• Assigned task: Exactly repeat all the records below, omitting the images they hold.

+--

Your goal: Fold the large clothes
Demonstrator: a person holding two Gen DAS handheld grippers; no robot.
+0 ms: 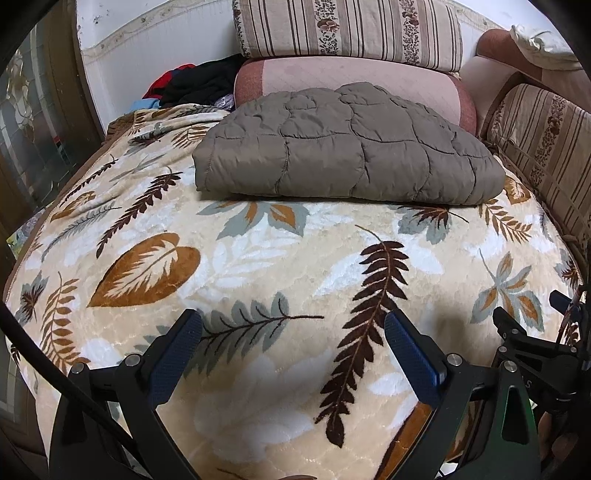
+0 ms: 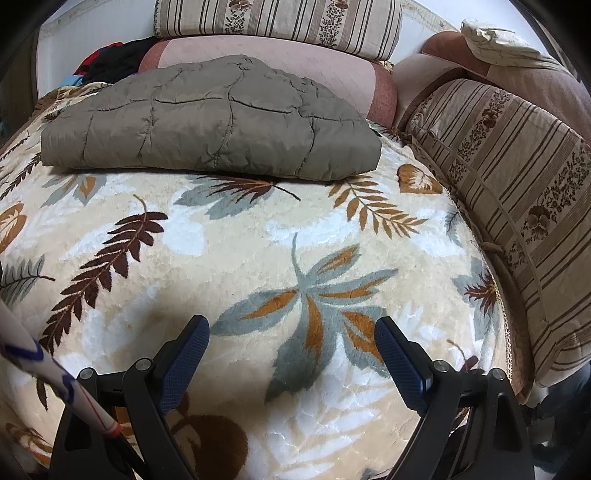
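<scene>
1. Two grippers, left (image 1: 293, 328) and right (image 2: 291, 334), are hovering released and empty over the blanket (image 1: 295, 258).
2. The folded jacket (image 1: 343, 147) is lying well beyond them, touching the pink cushion (image 1: 351, 74).

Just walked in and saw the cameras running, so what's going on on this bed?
A person holds a claw in each hand, and both the left claw and the right claw hang open over the leaf-patterned blanket, holding nothing. The brown quilted jacket lies folded into a compact bundle at the far side of the bed, in front of the pink bolster and striped cushions. Neither claw touches it, so the folding looks done.
</scene>
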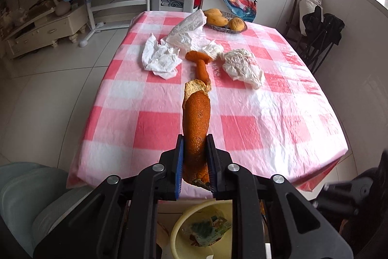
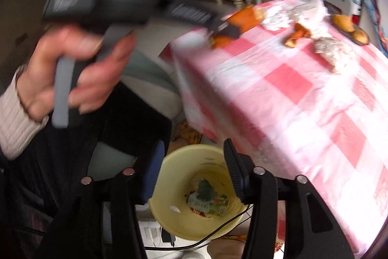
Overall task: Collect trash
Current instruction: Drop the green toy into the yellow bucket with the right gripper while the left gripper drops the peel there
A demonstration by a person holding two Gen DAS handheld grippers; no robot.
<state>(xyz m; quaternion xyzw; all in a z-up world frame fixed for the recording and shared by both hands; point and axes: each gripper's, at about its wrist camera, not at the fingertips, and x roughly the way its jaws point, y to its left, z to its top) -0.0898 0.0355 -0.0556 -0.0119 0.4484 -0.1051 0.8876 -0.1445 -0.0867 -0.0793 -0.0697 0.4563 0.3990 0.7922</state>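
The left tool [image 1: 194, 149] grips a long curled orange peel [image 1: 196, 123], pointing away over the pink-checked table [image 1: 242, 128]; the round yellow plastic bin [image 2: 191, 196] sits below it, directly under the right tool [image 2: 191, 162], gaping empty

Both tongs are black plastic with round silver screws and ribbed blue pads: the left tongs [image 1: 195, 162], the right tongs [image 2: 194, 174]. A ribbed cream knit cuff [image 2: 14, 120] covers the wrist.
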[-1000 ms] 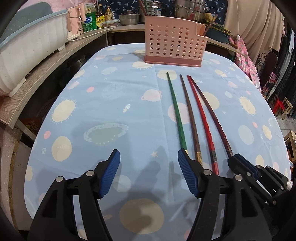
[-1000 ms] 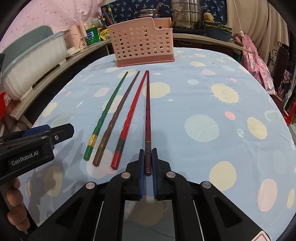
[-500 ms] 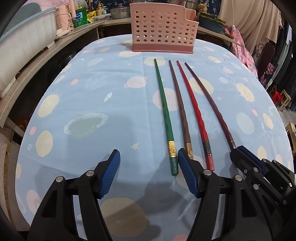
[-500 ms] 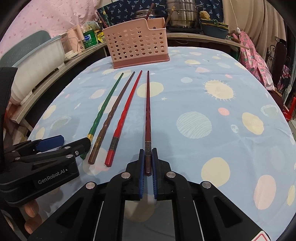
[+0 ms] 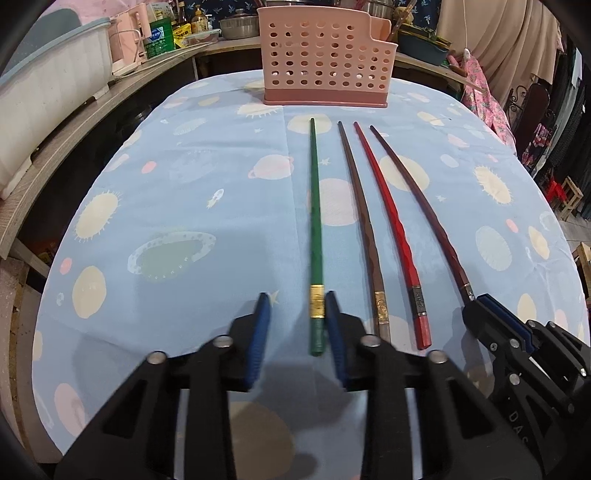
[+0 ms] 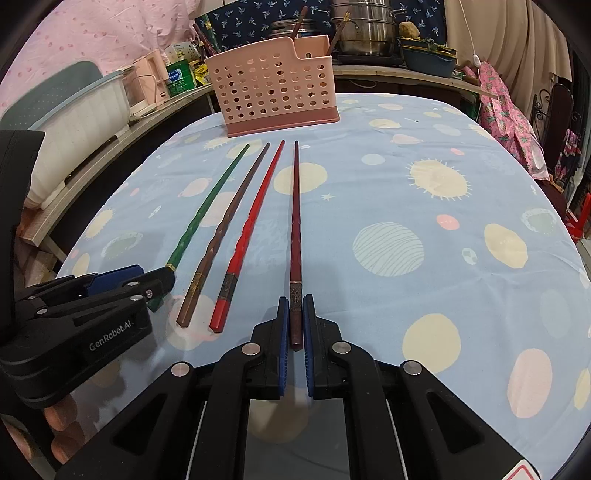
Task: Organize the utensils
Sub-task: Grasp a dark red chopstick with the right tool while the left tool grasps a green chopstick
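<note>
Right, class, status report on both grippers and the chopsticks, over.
Left gripper open around green chopstick. Right gripper shut on maroon chopstick. Pink basket path unobstructed.

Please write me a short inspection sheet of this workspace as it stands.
Surface: round table under a blue planet-print cloth.
Job's things: green chopstick, brown chopstick, red chopstick and dark maroon chopstick side by side; pink perforated plastic basket behind them.
Clutter: nothing seen on the cloth.
Grippers: left gripper open around the green end; right gripper shut on the maroon end.
Cables: white cord at the curtain.
Surroundings: steel pots, white tub.
</note>
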A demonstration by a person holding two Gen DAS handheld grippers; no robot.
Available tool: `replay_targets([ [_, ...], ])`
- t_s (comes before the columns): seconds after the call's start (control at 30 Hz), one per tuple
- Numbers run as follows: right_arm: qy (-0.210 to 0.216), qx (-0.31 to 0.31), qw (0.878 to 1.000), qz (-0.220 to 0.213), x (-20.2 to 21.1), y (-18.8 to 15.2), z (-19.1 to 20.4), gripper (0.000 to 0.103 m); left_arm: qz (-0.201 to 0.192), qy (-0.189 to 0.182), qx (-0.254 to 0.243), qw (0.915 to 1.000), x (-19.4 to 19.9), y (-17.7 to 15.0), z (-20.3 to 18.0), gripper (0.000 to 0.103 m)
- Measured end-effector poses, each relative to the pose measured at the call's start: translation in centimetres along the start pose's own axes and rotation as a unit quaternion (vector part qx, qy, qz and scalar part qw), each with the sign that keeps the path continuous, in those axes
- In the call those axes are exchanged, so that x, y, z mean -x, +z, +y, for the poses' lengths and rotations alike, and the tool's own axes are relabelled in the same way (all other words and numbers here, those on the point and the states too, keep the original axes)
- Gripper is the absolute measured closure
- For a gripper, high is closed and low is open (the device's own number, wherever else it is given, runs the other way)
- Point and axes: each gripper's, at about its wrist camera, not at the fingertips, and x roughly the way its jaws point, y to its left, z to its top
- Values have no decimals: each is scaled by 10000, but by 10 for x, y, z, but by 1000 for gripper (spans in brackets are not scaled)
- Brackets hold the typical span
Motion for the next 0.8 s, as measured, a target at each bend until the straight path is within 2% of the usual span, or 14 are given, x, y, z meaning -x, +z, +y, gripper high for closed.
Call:
replay_targets([
  [0.1,34,-4,10000,4,0,0,0,96,45,-40,71,10000,0,1,5,94],
  [0.4,148,-21,9998,-151,15,9,-2,96,81,-170,219,9996,10,4,16,96],
  [0.8,228,-155,9948,-982,65,56,-10,96,-554,-168,290,9979,61,33,28,96],
])
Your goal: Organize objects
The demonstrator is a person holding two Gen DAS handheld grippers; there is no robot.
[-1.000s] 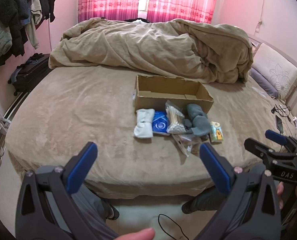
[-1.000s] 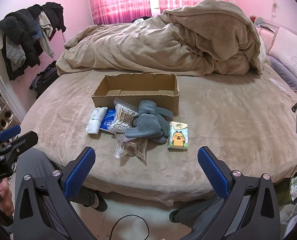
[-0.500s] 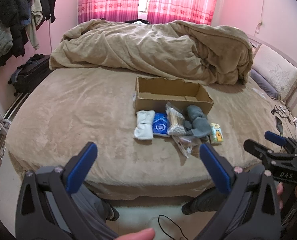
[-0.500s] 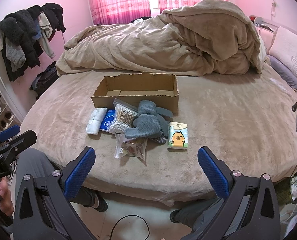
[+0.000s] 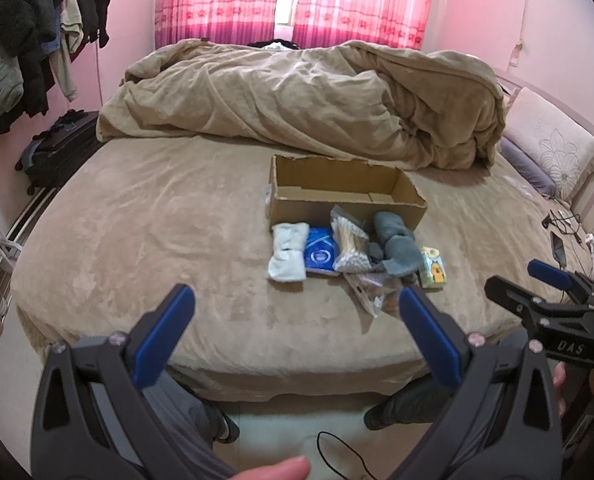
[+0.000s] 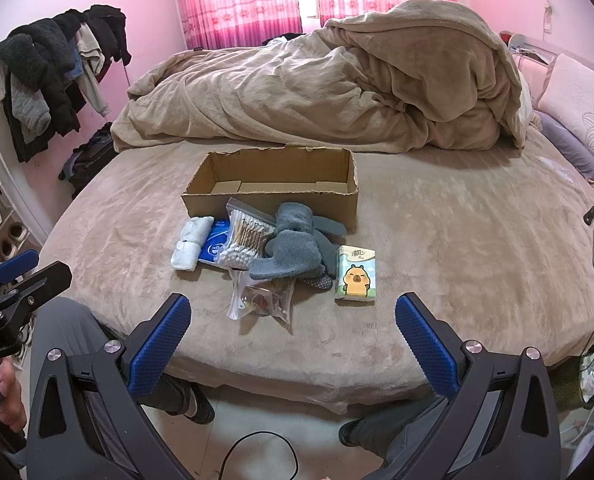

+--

• Written response:
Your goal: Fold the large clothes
Demonstrator: a person holding two Gen DAS handheld grippers; no robot.
+0 ms: 
+0 ms: 
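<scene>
1. Two grippers, left (image 1: 293, 328) and right (image 2: 291, 334), are hovering released and empty over the blanket (image 1: 295, 258).
2. The folded jacket (image 1: 343, 147) is lying well beyond them, touching the pink cushion (image 1: 351, 74).

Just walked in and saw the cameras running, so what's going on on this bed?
A person holds a claw in each hand, and both the left claw and the right claw hang open over the leaf-patterned blanket, holding nothing. The brown quilted jacket lies folded into a compact bundle at the far side of the bed, in front of the pink bolster and striped cushions. Neither claw touches it, so the folding looks done.
</scene>
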Overall task: Collect trash
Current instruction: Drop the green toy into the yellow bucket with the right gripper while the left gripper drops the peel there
A demonstration by a person holding two Gen DAS handheld grippers; no robot.
<state>(xyz m; quaternion xyzw; all in a z-up world frame fixed for the recording and shared by both hands; point and axes: each gripper's, at about its wrist camera, not at the fingertips, and x roughly the way its jaws point, y to its left, z to its top) -0.0898 0.0355 -0.0556 -0.0119 0.4484 -0.1051 0.8876 -0.1445 -0.0867 -0.0793 -0.0697 0.4563 0.3990 0.7922</state>
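The left tool [image 1: 194, 149] grips a long curled orange peel [image 1: 196, 123], pointing away over the pink-checked table [image 1: 242, 128]; the round yellow plastic bin [image 2: 191, 196] sits below it, directly under the right tool [image 2: 191, 162], gaping empty

Both tongs are black plastic with round silver screws and ribbed blue pads: the left tongs [image 1: 195, 162], the right tongs [image 2: 194, 174]. A ribbed cream knit cuff [image 2: 14, 120] covers the wrist.
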[-1000 ms] 
[-1000 ms] 
[-500 ms] 
[-500 ms] 
[+0 ms] 
[+0 ms] 
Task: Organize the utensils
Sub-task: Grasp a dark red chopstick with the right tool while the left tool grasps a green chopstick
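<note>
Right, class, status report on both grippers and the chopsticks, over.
Left gripper open around green chopstick. Right gripper shut on maroon chopstick. Pink basket path unobstructed.

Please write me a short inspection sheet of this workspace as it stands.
Surface: round table under a blue planet-print cloth.
Job's things: green chopstick, brown chopstick, red chopstick and dark maroon chopstick side by side; pink perforated plastic basket behind them.
Clutter: nothing seen on the cloth.
Grippers: left gripper open around the green end; right gripper shut on the maroon end.
Cables: white cord at the curtain.
Surroundings: steel pots, white tub.
</note>
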A demonstration by a person holding two Gen DAS handheld grippers; no robot.
Available tool: `replay_targets([ [_, ...], ])`
- t_s (comes before the columns): seconds after the call's start (control at 30 Hz), one per tuple
- Numbers run as follows: right_arm: qy (-0.210 to 0.216), qx (-0.31 to 0.31), qw (0.878 to 1.000), qz (-0.220 to 0.213), x (-20.2 to 21.1), y (-18.8 to 15.2), z (-19.1 to 20.4), gripper (0.000 to 0.103 m); left_arm: qz (-0.201 to 0.192), qy (-0.189 to 0.182), qx (-0.254 to 0.243), qw (0.915 to 1.000), x (-19.4 to 19.9), y (-17.7 to 15.0), z (-20.3 to 18.0), gripper (0.000 to 0.103 m)
- Measured end-effector poses, each relative to the pose measured at the call's start: translation in centimetres along the start pose's own axes and rotation as a unit quaternion (vector part qx, qy, qz and scalar part qw), each with the sign that keeps the path continuous, in those axes
- In the call those axes are exchanged, so that x, y, z mean -x, +z, +y, for the poses' lengths and rotations alike, and the tool's own axes are relabelled in the same way (all other words and numbers here, those on the point and the states too, keep the original axes)
- Gripper is the absolute measured closure
- For a gripper, high is closed and low is open (the device's own number, wherever else it is given, runs the other way)
- Point and axes: each gripper's, at about its wrist camera, not at the fingertips, and x roughly the way its jaws point, y to its left, z to its top
- Values have no decimals: each is scaled by 10000, but by 10 for x, y, z, but by 1000 for gripper (spans in brackets are not scaled)
- Brackets hold the typical span
Motion for the next 0.8 s, as measured, a target at each bend until the straight path is within 2% of the usual span, or 14 are given, x, y, z meaning -x, +z, +y, gripper high for closed.
Call:
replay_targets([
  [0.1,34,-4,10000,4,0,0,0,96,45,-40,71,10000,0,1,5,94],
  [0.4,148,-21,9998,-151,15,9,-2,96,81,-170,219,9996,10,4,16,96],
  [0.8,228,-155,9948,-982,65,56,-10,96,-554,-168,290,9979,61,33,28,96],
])
Your goal: Organize objects
The demonstrator is a person holding two Gen DAS handheld grippers; there is no robot.
[-1.000s] 
[-1.000s] 
[-0.500s] 
[-0.500s] 
[+0.000s] 
[+0.000s] 

The answer has been supplied in full.